And 2, preparing a data set. The data set uses a DTU data set. The data set consists of 124 different objects or scenes, each object takes 49 views, each view has 7 different brightnesses, so there are 343 pictures inside each object or scene folder, and the data set also carries the training image set with the depth map truth values. The resolution of each image is 1600 × 1200.
And 3, training a network model. The network carries out semi-supervised training on the pose of the multi-frame image estimation reconstruction object. The semi-supervised training is to use multi-frame pictures, calibrated camera parameters and a small amount of depth information as the input of the whole network, and use surface information matched with loss calculation as a label, so that the problem that most of the fields of three-dimensional reconstruction can only be subjected to supervised training is solved, and the system occupies a small memory and has high integrity.
And 4, designing a loss function and regressing. As the loss designed in fig. 2, by performing parallax comparison on depth information obtained by data enhancement consistent loss and depth information obtained by depth perception loss, an effective earth surface depth value is obtained and is used as supervision to be transmitted to the depth regression loss to optimize a depth map, and thus a better matching reconstruction effect is achieved.

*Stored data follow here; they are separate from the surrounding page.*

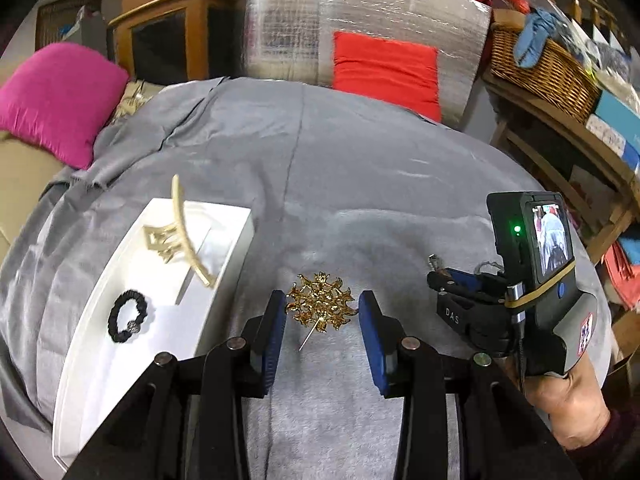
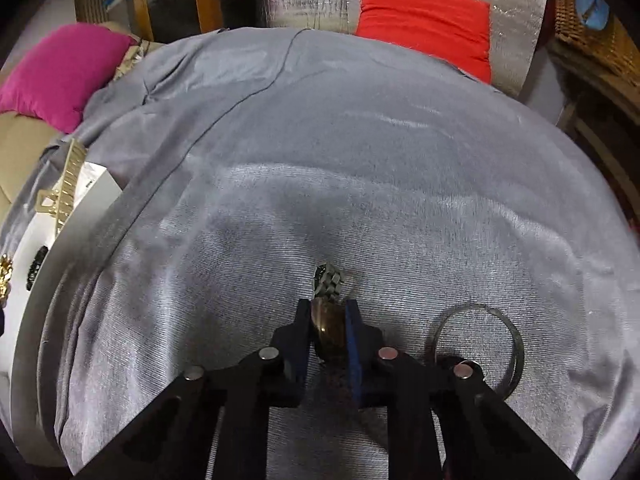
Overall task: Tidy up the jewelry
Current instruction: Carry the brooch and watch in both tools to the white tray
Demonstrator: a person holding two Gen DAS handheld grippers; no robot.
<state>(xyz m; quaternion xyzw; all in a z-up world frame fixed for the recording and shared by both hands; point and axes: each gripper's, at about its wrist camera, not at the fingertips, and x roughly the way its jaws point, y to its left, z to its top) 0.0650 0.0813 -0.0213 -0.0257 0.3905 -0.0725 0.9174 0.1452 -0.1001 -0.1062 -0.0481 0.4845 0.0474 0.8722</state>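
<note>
A gold filigree brooch (image 1: 322, 303) with a loose pin lies on the grey cloth (image 1: 360, 168). My left gripper (image 1: 323, 312) is open, one finger on each side of the brooch, not touching it. A white tray (image 1: 132, 312) to the left holds a cream hair claw (image 1: 182, 236) and a black scrunchie (image 1: 128, 315). My right gripper (image 2: 329, 316) is shut on a metal wristwatch (image 2: 329, 322); its link band (image 2: 329, 282) sticks out ahead over the cloth. The right gripper also shows in the left wrist view (image 1: 440, 276).
A silver bangle (image 2: 478, 344) lies on the cloth right of the right gripper. The tray's edge (image 2: 72, 248) is far left in the right wrist view. Pink (image 1: 60, 100) and red (image 1: 386, 72) cushions lie at the back; a wicker basket (image 1: 540, 68) sits on a shelf at right.
</note>
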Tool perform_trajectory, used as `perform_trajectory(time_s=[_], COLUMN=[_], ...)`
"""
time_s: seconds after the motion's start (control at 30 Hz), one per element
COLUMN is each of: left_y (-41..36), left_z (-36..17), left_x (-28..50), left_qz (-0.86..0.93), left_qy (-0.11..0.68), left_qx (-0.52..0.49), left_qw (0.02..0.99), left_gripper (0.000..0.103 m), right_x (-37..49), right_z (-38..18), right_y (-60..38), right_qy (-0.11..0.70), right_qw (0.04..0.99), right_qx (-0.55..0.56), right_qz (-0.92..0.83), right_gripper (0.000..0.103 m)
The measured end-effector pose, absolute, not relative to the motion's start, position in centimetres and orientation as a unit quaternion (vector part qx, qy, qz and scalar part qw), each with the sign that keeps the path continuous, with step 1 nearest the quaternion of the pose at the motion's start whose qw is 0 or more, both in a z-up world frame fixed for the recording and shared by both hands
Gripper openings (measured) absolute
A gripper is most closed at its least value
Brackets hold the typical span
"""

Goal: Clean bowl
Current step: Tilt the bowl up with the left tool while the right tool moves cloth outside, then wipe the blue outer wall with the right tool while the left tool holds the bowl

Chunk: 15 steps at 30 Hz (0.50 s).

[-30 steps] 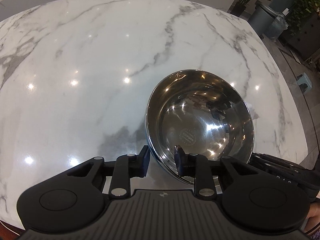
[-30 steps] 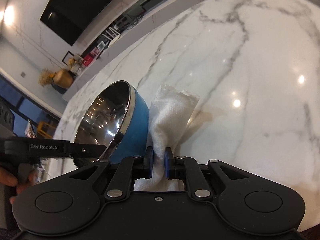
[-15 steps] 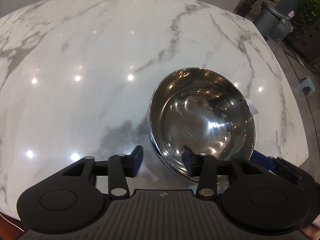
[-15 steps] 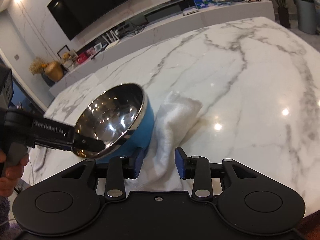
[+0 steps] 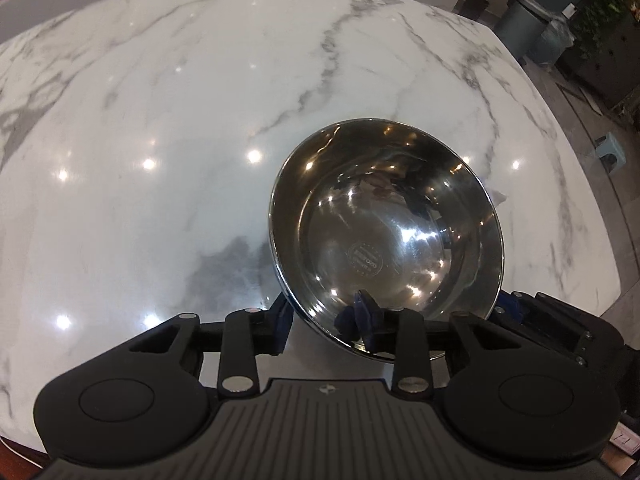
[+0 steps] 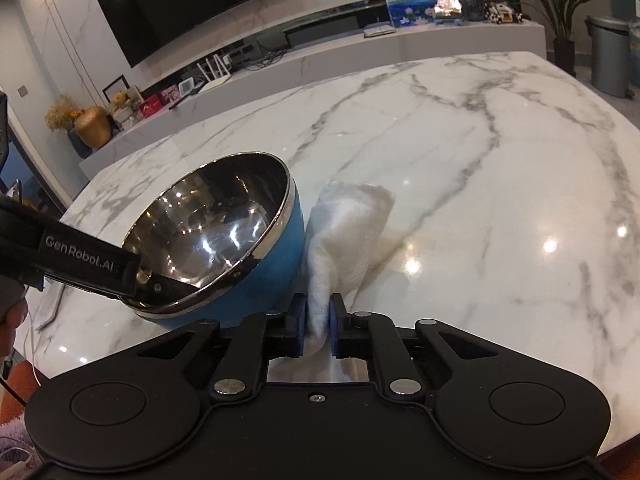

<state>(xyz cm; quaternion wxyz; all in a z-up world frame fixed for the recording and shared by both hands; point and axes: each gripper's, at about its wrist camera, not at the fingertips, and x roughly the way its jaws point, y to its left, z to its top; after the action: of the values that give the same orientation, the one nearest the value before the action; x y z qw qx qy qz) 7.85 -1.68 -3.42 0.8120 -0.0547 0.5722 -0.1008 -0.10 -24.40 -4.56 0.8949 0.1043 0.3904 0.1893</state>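
Left gripper: the left gripper (image 5: 322, 318) straddles the near rim of the round bowl with a polished steel inside and a blue outside (image 5: 386, 236), one finger outside the wall and one inside. Its jaws are closing on the rim; the left wrist view does not settle whether both pads bear on it yet.

Bowl position: the bowl stands on the white grey-veined marble table (image 5: 160, 120), near its front edge, tipped so that the mouth faces up and toward the left gripper. From the right wrist view the far side of the rim is raised and the blue wall (image 6: 260, 280) rests low on the table.

Bowl interior: bright and reflective, with a stamped mark at the bottom. No soil can be made out among the reflections.

Cloth: a crumpled white cloth (image 6: 348, 232) lies just beside the blue wall, on the bowl's right, its free end resting on the table.

Right gripper: the right gripper (image 6: 318, 320) is clamped on the near end of the cloth, a thick fold pinched between the blue pads.

Step in hand (judgement): securing the bowl and the cloth ahead of wiping.

Recommended practice (judgement): seat the left grip firmly before any wiping pressure, as a tilted, slick bowl may skate on polished marble. Lift the cloth clear of the rim, then wipe the inside in circles from the bottom outward.

Risk (judgement): cloth dragging against the outer wall may push the bowl.
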Motion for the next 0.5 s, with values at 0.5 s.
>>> perform_trajectory(time_s=[0.5], left_y=[-0.7], left_z=[-3.2], left_x=[9.1], left_qz=[-0.099], left_qy=[0.573], left_qx=[-0.054], left_qw=[0.811], left_gripper=[0.019], right_x=[1.0], right_z=[-2.6], right_y=[-27.2], right_qy=[0.382], right_qw=[0.88], right_qx=[0.19], right_qz=[0.209], right_gripper=[0.009])
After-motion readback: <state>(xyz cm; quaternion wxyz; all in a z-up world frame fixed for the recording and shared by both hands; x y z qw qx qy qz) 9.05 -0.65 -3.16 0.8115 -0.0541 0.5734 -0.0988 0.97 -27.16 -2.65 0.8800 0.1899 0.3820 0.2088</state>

The data enhancement coherency loss is defined as follows:
wherein, M τθ Representing the mask unobstructed at τ θ, D represents the predicted value of the regular forward channel of the corrected image,extended picture prediction value expressed as a corrected picture by minimizing D andbetweenTo ensure data enhanced consistency.
The depth perception loss is defined as follows:
p′=K′(R′R -1 (D(p)K -1 p-t)+t′)
P=D(p)K -1 p-t
P′=D(p′)K′ -1 p′-t′
p 'is expressed as the estimated corresponding pixel of P, the back projected three-dimensional depth information perception points D (P) and C (q) of P and P' are expressed as the predicted depth and probability value of P pixel, and epsilon h Threshold representing highly reliable depth prediction, e ω Representing a threshold for filtering out mismatching pixels. Wherein the basis is ∈ h And e ω The depth perception prediction values obtained by the two thresholds can approximately detect edges, occlusion and wrong non-occlusion areas, and the areas can form wrong corresponding relations.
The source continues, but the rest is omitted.